A full-body patient mannequin coupled with a porcine larynx that closely replicates the anatomy and texture of a human larynx represents a simulator model of high fidelity that can simulate a CICV situation.11 The tissue-mannequin simulator may represent an ideal simulation to assess both cricothyrotomy procedural skills and cognitive behaviours (i.e., individual and team) in a simulated CICV scenario. Nevertheless, our findings showed that embedding a clinical context in a crisis scenario did not influence the performance of a cricothyrotomy procedural task. This outcome is important for evaluating this life-saving procedural task since replicating a clinical context and enhancing physical fidelity simulation is resource extensive and costly.6,7,24 A part task trainer of an isolated porcine larynx would likely be more feasible and cost-effective for evaluating insertion time and complications in performing a cricothyrotomy.

There are several limitations to this study. Carryover effects between scenarios may confound the outcomes in this crossover study. A washout period between scenarios can minimize carryover effects; however, this study did not have washout periods between scenarios because the duration of washout periods is often unknown.25 Although the order of the scenario and kit was randomly assigned and ordering effects were excluded as a source of bias, learning over the course of the test session (i.e., four cricothyrotomies) could arguably influence the outcomes. Nevertheless, it is unlikely that using the Seldinger technique with the Melker kits would influence the tube-over-trocar technique with the Portex kit (and vice versa) since these two techniques and devices are very different. Many factors can affect clinical performance, including environmental, patient, and operator factors.26 Since these factors were not investigated, the performances observed in this study cannot be directly extrapolated to real-life cricothyrotomies. Many simulations, including human cadavers, plastic mannequins, animal larynx, and live animals, have been used as a surrogate for the human larynx.12-17 Fresh human cadaver is considered the simulation with the highest degree of fidelity to teach and evaluate cricothyrotomy skills; however, supply and ethical considerations limit its availability. The porcine larynx is considered an acceptable model with anatomical structures similar to the human neck11 and is frequently employed in cricothyrotomy studies.16 The porcine larynx of our tissue-mannequin simulator lacks blood vessels and significant subcutaneous tissue below the skin-like silicone membrane. Thus, the tissue-mannequin simulator does not reflect the complexity of neck tissue and bleeding that could affect a cricothyrotomy performed on a patient.

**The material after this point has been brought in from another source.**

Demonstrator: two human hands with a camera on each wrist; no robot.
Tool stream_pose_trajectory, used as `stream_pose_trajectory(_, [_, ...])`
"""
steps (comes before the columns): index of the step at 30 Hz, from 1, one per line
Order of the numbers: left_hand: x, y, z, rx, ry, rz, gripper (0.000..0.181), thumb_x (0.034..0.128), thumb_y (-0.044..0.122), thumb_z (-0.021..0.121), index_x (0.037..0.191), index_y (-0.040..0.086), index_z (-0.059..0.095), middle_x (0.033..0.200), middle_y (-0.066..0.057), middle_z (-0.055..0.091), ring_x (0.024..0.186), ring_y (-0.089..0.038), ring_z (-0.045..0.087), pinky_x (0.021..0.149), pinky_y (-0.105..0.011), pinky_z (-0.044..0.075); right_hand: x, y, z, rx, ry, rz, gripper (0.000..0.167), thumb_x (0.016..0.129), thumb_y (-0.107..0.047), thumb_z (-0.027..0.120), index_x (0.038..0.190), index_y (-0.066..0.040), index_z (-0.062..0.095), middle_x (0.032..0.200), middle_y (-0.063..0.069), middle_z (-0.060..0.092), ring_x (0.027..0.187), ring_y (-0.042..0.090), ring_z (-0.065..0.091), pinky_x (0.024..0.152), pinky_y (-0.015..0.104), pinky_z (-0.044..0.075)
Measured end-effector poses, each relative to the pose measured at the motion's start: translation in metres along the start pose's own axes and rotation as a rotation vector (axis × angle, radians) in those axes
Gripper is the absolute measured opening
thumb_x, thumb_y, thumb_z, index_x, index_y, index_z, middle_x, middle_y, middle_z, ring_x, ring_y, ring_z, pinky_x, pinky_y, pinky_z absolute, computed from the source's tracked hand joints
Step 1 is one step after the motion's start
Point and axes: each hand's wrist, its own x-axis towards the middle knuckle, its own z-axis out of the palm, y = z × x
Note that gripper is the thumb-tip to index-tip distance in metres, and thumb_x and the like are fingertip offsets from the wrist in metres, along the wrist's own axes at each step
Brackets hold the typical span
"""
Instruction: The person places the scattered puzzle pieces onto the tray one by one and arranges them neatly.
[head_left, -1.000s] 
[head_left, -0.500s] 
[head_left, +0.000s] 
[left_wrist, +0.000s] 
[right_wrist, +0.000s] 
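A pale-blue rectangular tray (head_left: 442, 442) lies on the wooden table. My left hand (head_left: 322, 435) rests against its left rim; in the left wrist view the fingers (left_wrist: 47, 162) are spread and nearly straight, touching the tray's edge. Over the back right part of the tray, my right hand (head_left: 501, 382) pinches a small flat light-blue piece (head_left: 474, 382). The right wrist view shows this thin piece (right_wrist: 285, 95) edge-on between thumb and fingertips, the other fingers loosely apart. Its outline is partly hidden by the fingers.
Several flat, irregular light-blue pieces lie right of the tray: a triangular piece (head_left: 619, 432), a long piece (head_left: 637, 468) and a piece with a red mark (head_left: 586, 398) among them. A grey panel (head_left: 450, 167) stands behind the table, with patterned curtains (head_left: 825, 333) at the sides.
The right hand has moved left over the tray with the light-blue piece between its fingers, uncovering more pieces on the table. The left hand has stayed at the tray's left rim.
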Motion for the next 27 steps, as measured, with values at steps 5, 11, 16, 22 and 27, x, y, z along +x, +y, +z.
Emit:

In summary, insertion time and complications in performing a cricothyrotomy on a tissue-mannequin simulator using two different cricothyrotomy kits were similar between CS and NCS. These results suggest that contextualization of a crisis scenario did not affect the performance of a cricothyrotomy procedural task. Our findings may have important implications for the feasibility and cost-effectiveness in using simulation to evaluate the performance of a cricothyrotomy procedural task.